Genomic techniques commonly used for assessing distributions of microorganisms in the environment often produce small sample sizes. We investigated artificial neural networks for analyzing the distributions of nitrite reductase genes (nirS and nirK) and two sets of dissimilatory sulfite reductase genes (dsrAB1 and dsrAB2) in small sample sets. Data reduction (to reduce the number of input parameters), cross-validation (to measure the generalization error), weight decay (to adjust model parameters to reduce generalization error), and importance analysis (to determine which variables had the most influence) were useful in developing and interpreting neural network models that could be used to infer relationships between geochemistry and gene distributions. A robust relationship was observed between geochemistry and the frequencies of genes that were not closely related to known dissimilatory sulfite reductase genes (dsrAB2). Uranium and sulfate appeared to be the most related to distribution of two groups of these unusual dsrAB-related genes. For the other three groups, the distributions appeared to be related to pH, nickel, nonpurgeable organic carbon, and total organic carbon. The models relating the geochemical parameters to the distributions of the nirS, nirK, and dsrAB1 genes did not generalize as well as the models for dsrAB2. The data also illustrate the danger (generating a model that has a high generalization error) of not using a validation approach in evaluating the meaningfulness of the fit of linear or nonlinear models to such small sample sizes.

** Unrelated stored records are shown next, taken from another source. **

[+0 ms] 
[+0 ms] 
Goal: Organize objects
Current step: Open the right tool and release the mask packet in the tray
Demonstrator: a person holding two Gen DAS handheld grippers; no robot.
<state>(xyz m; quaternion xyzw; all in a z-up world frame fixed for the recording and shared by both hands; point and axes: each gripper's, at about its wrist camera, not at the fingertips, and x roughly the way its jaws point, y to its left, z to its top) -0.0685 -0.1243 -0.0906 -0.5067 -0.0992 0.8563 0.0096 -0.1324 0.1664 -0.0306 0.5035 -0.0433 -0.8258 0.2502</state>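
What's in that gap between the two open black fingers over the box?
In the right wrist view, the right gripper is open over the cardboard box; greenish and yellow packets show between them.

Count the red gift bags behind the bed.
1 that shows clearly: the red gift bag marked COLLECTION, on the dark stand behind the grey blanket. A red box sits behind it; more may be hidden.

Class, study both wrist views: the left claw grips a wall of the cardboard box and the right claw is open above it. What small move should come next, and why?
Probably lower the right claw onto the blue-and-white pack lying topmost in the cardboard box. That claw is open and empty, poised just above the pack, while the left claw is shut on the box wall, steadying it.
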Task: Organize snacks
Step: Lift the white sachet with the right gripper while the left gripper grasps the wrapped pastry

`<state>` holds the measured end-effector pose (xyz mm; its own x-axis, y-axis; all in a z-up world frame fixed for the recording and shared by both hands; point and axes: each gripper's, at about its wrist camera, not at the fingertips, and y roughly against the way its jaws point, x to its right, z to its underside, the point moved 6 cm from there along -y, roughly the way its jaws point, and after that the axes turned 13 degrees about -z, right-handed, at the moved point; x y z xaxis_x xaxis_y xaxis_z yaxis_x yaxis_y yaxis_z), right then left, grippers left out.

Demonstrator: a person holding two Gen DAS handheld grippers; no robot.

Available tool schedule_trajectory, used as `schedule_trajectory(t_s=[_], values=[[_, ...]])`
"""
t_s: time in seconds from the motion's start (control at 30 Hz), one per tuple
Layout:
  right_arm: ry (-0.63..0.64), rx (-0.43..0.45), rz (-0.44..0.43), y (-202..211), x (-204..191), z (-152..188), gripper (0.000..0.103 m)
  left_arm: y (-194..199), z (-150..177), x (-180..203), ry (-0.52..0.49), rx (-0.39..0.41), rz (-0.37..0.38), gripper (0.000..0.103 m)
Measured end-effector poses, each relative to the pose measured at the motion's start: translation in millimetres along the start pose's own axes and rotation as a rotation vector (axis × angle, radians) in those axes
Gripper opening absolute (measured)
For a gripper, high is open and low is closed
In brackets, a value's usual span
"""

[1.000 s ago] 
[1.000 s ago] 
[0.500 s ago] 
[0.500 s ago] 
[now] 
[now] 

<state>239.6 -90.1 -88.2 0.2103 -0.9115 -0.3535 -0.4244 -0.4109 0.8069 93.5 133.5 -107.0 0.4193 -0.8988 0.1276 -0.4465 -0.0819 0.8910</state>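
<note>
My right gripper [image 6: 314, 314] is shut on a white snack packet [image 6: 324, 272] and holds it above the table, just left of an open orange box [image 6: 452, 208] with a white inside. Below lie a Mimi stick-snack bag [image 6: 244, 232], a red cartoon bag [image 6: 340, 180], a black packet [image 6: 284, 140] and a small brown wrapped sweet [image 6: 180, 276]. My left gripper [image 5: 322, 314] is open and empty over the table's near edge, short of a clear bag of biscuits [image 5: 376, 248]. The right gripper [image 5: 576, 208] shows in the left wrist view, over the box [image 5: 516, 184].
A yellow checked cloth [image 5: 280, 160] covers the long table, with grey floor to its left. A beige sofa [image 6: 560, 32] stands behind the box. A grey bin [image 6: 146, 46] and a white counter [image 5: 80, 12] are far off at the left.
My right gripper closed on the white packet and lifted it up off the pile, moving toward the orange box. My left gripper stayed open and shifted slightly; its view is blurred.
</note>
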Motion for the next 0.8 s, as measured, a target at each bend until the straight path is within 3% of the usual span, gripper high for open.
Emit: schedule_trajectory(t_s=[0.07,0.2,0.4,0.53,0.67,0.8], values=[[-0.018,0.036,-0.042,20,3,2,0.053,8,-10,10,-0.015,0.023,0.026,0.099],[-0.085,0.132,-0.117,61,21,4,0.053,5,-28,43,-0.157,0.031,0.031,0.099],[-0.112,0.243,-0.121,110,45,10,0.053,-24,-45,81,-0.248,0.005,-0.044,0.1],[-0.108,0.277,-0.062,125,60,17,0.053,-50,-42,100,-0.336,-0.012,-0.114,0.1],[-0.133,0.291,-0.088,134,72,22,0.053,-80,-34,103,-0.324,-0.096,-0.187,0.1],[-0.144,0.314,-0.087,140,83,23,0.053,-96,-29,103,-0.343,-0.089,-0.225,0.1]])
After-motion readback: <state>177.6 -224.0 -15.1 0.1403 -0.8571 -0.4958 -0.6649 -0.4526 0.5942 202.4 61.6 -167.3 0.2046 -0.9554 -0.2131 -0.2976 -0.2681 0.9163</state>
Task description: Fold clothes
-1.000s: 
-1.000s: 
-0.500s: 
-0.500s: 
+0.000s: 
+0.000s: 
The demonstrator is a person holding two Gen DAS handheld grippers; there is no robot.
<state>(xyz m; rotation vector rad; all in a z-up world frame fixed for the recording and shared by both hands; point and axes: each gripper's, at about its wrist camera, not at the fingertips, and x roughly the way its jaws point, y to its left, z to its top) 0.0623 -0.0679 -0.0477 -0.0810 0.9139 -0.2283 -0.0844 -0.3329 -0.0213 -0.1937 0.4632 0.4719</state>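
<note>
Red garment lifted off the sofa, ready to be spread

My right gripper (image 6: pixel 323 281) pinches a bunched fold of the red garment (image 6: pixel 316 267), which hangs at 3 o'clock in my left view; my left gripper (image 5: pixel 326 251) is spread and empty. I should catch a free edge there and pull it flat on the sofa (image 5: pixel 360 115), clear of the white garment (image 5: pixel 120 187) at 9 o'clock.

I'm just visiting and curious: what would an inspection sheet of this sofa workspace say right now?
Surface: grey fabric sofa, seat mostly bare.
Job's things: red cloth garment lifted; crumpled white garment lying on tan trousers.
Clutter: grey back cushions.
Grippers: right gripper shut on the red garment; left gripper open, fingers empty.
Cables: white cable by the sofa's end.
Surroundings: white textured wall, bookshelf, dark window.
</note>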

常用于评估环境中微生物分布的基因组技术通常产生的样本量较小。我们研究了人工神经网络,以分析小样本集中亚硝酸还原酶基因(nirS和nirK)以及两组异化亚硫酸盐还原酶基因(dsrAB1和dsrAB2)的分布。数据约简(以减少输入参数的数量)、交叉验证(以测量泛化误差)、权重衰减(以调整模型参数以减少泛化误差)和重要性分析(以确定哪些变量影响最大)在开发和解释可用于推断地球化学与基因分布之间关系的神经网络模型时很有用。在地球化学与与已知异化亚硫酸盐还原酶基因(dsrAB2)关系不密切的基因频率之间观察到了稳健的关系。铀和硫酸盐似乎与这两组不寻常的dsrAB相关基因的分布最相关。对于其他三组,其分布似乎与pH值、镍、不可吹扫有机碳和总有机碳有关。将地球化学参数与nirS、nirK和dsrAB1基因分布相关联的模型的泛化效果不如dsrAB2的模型。这些数据还说明了在评估线性或非线性模型对如此小样本量的拟合意义时不使用验证方法的风险(生成泛化误差高的模型)。